Farih Maulana Sidik - detikNews
Selasa, 05 Jan 2021 18:56 WIB
Peneliti ICW Kurnia Ramadana (Sachril Agustin Berutu/detikcom)
Peneliti ICW Kurnia Ramadana (Sachril Agustin Berutu/detikcom)

Kurnia menyebut nomenklatur baru KPK juga bertolak belakang dengan konsep reformasi birokrasi yang menitikberatkan pada isu efisiensi. Menurutnya, jika pada struktur lama KPK hanya memiliki 4 kedeputian dengan 12 direktorat, setelah berlakunya Perkom Nomor 7 Tahun 2020, struktur KPK membengkak menjadi 5 kedeputian dengan 21 direktorat.

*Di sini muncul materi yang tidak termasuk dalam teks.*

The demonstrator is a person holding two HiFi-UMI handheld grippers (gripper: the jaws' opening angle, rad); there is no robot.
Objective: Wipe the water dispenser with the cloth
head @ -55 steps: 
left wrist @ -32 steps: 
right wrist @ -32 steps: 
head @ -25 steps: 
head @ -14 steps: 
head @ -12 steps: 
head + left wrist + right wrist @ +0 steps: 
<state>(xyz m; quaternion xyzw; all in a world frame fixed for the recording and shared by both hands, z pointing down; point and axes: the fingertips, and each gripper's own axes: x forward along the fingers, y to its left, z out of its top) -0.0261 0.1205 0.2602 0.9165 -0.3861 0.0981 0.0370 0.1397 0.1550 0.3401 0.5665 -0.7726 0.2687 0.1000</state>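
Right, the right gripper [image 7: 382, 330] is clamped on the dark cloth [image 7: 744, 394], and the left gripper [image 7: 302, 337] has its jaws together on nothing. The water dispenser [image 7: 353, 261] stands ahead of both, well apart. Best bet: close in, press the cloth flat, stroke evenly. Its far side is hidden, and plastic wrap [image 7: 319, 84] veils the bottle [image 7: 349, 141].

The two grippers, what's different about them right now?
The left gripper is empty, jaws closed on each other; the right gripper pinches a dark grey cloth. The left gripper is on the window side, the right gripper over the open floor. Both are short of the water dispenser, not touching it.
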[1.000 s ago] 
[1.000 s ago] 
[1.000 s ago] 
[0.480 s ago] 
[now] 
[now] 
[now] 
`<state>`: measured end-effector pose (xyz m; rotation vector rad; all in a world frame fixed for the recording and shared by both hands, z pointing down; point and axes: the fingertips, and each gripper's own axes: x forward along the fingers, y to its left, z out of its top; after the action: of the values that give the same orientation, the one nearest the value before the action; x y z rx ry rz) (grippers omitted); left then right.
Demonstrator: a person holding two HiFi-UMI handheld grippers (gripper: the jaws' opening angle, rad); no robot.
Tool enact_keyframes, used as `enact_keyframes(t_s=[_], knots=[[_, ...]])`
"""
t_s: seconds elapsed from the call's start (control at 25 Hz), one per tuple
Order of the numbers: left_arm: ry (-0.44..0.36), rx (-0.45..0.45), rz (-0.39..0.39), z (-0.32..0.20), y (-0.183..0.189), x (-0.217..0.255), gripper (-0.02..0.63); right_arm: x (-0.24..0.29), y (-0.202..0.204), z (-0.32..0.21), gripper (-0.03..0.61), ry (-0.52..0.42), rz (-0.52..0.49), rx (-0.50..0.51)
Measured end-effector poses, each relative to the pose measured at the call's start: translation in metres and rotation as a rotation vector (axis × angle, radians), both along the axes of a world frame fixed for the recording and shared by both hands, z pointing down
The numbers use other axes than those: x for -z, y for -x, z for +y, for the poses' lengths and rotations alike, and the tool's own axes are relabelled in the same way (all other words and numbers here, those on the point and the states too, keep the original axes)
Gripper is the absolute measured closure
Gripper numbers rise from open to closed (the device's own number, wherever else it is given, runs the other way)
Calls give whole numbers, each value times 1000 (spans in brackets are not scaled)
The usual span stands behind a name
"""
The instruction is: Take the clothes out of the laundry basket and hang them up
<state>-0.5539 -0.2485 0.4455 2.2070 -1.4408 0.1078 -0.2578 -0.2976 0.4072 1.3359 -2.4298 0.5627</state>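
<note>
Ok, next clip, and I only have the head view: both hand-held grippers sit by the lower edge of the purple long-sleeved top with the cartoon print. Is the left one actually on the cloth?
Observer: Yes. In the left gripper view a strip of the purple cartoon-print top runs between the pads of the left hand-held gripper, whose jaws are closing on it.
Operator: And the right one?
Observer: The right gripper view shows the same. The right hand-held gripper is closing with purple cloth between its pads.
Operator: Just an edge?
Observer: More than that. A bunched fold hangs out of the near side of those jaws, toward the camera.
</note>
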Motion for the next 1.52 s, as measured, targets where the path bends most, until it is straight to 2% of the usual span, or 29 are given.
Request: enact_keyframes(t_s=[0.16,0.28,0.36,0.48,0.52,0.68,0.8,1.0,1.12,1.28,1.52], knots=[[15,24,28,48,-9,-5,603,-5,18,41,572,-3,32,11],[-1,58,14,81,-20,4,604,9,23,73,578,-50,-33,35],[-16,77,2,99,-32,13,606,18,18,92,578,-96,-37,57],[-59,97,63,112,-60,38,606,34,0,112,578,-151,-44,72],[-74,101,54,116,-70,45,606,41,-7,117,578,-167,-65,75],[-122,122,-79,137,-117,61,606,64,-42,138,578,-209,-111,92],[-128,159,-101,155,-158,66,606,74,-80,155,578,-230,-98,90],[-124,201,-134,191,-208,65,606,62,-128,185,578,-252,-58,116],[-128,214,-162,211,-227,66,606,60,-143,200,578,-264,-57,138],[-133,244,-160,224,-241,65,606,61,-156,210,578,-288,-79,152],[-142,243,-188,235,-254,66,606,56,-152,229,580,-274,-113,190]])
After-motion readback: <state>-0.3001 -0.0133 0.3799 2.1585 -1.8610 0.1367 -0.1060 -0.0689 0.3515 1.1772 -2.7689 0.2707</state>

"Penggemukan ini juga berimplikasi pada pelaksanaan fungsi trigger mechanism KPK. Sebagai lembaga negara yang sepatutnya menjadi contoh reformasi dan efisiensi birokrasi, legitimasi KPK dalam memberikan masukan untuk perampingan kementerian dan lembaga negara lainnya akan berkurang akibat penggemukan struktur KPK. Akibat lainnya dari penggemukan ini adalah melambatnya kinerja KPK," jelasnya.

Seperti diketahui, Firli Bahuri melantik 38 pejabat struktural baru. Enam di antaranya berasal dari unsur Polri.

Dalam pelantikan kali ini ada 38 pejabat struktural baru KPK yang dilantik. Pelantikan sebanyak itu terdiri dari jabatan pimpinan tinggi madya, pimpinan tinggi pratama, jabatan administrator, dan jabatan pelaksana tugas atau Plt.

Pelantikan digelar di gedung Merah Putih KPK, Jalan Kuningan Persada, Jakarta Selatan, Selasa (5/1). Sumpah jabatan yang diucap Firli diikuti oleh para pejabat yang dilantik.

Adapun enam pejabat struktural baru KPK yang berasal dari unsur Polri adalah Didik Agung Widjanarko, Agung Yudha Wibowo, Karyoto, Bahtiar Ujang Purnama, Kumbul Kuswijanto Sudjadi, dan Yudhiawan.